I was completely invested in The Hunger until the final minute or so, where it goes completely off the rails. The ending makes absolutely no sense to me, and I can’t imagine it makes sense to anyone else, including the screenwriter or Tony Scott. Evidently, that ending was tacked on by the studio much to the distress of everyone involved. Not only does the ending not make much sense, it seems to destroy the entire point of the film, the main central question that the film asks. I can’t go into that without hitting spoiler territory, but I think it’s important enough that I need a rare spoiler.
*** VAMPIRE ATTACK! ***
At the end, Sarah kills herself rather than spend the next few centuries with Miriam. She does so by stabbing herself in the neck with Miriam’s ankh pendant while kissing her, hoping that the new transfer of blood will kill Miriam as well. It seems to work. What follows is best understood as a sort of dying phantasm in Miriam’s head. All of her former lovers who age but remain undying return and surround her and she ages instantly and dies. The question that the film is asking and answering is one of price. Sarah’s character is obsessed with the idea of age and aging. How much would she pay to have the gift of youth? Her answer, evidently, is that killing victims weekly is too high a price to pay.

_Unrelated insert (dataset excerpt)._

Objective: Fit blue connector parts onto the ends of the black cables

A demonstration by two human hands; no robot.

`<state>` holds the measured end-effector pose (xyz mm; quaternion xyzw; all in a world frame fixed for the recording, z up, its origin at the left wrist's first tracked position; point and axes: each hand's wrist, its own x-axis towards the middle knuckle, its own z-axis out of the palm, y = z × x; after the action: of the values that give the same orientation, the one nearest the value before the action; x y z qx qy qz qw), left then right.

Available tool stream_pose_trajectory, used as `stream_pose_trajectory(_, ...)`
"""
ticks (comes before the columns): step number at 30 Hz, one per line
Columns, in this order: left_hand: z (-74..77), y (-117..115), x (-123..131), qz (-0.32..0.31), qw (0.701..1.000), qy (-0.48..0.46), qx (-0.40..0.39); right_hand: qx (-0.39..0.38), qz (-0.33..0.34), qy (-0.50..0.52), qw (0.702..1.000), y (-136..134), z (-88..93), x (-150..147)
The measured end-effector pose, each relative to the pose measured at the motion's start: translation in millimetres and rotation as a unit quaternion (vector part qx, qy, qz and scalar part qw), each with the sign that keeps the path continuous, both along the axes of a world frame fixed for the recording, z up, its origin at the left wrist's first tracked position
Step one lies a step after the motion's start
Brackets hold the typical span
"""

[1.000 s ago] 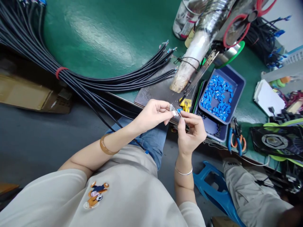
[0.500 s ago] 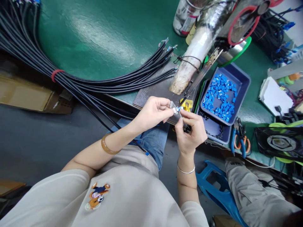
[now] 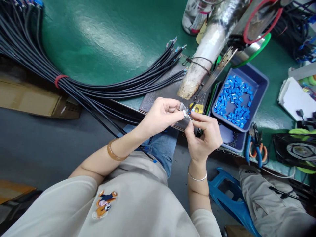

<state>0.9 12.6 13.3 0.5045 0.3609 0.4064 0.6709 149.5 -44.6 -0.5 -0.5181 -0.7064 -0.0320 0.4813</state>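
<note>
My left hand (image 3: 161,115) pinches a small clear and metal connector (image 3: 184,111) at the end of a thin black cable that runs down over my lap. My right hand (image 3: 204,136) meets it from the right, thumb and forefinger closed on the same connector, where a speck of blue shows. Both hands hover just in front of the bench edge, over a dark plate (image 3: 160,95). A blue tray (image 3: 259,85) of several small blue plastic pieces (image 3: 233,102) lies to the right of my hands.
A big bundle of black cables (image 3: 98,87), tied with a red band (image 3: 60,78), sweeps across the green bench (image 3: 111,36). A foil-wrapped tube (image 3: 209,46) slants down to the plate. Blue-handled pliers (image 3: 255,149) lie at the right. A blue stool (image 3: 227,197) and another person's leg (image 3: 266,204) are below.
My hands have stayed together on the connector, with the right fingers closing further over the blue piece. The view has shifted slightly, nothing else has moved.
</note>
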Motion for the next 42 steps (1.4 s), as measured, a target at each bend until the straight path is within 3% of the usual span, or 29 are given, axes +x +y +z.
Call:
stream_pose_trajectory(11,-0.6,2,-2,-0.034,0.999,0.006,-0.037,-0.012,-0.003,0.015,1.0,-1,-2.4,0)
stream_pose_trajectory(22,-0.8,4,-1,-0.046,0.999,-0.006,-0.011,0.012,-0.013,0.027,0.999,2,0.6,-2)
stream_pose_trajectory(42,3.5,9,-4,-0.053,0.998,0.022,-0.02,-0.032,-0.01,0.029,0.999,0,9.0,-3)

And then the movie tacks on a scene of Sarah in a new city with a new lover at the end, evidently continuing the cycle. The entire reason for her suicide is glossed over and made pointless. It was a stupid choice by the studio, and it taints an otherwise interesting erotic thriller.
*** VAMPIRES REPELLED! ***
The Hunger is worth seeing, because it’s surprisingly stylish from the otherwise oven mitt-like hands of Tony Scott. The ending is stupid, but that’s not anyone’s fault but the studio’s, and up to that last minute or so, it’s interesting, sexy, and almost wholly unique in terms of the mythos it creates. As an interesting side note, it’s fun to see Dan Hedaya in a small role and Willem Dafoe with a single line. You know who else is in this? Bessie Love. Bessie Freakin’ Love, who starred in the first talkie to ever win Best Picture. Gotta hand it to the old girl for longevity!
Why to watch The Hunger: Straight up the sexiest vampires you’re likely to find.
Why not to watch: The end makes absolutely no sense.